TASK REQUIREMENTS:
What is needed is an exact retyping of the records below, from the first line through the line that contains "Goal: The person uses".

- - -

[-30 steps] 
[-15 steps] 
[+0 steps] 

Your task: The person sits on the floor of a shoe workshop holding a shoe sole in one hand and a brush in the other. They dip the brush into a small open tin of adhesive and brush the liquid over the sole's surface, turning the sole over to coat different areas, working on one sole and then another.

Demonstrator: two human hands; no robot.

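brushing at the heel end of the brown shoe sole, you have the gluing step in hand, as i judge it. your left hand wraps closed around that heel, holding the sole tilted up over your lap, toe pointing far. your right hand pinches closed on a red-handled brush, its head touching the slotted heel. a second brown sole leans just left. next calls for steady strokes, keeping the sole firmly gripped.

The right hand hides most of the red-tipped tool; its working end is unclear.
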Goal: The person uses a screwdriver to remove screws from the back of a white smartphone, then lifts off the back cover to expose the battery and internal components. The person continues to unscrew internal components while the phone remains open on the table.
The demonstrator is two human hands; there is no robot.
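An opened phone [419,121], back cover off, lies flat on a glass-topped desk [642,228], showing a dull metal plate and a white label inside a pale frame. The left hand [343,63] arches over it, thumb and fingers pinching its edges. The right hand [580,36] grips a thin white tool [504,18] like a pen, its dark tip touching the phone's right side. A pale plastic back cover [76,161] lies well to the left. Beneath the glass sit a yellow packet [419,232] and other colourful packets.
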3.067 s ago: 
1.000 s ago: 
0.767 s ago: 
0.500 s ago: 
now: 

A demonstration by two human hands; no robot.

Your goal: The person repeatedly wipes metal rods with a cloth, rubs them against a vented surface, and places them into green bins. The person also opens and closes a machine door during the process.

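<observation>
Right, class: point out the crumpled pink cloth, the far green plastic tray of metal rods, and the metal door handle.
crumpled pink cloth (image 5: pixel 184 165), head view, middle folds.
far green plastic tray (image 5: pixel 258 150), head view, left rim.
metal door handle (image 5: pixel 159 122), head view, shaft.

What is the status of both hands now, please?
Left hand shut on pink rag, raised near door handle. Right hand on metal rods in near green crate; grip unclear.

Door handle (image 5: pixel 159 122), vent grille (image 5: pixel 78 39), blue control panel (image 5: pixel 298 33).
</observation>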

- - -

COMPLETED EXERCISE:
[-30 steps] 
[-15 steps] 
[+0 steps] 

Your task: The person sits on the floor of a shoe workshop holding a shoe sole in one hand and a brush in the other. They dip the brush into a small open tin of adhesive and brush the liquid over the sole's surface, turning the sole over to coat different areas, working on one sole and then another.

Demonstrator: two human hands; no robot.

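brushing at the heel end of the brown shoe sole, you have the gluing step in hand, as i judge it. your left hand wraps closed around that heel, holding the sole tilted up over your lap, toe pointing far. your right hand pinches closed on a red-handled brush, its head touching the slotted heel. a second brown sole leans just left. next calls for steady strokes, keeping the sole firmly gripped.

The right hand hides most of the red-tipped tool; its working end is unclear.
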Goal: The person uses a screwdriver to remove screws from the back of a white smartphone, then lifts off the back cover to expose the battery and internal components. The person continues to unscrew internal components while the phone remains open on the table.

There is no more to this exercise.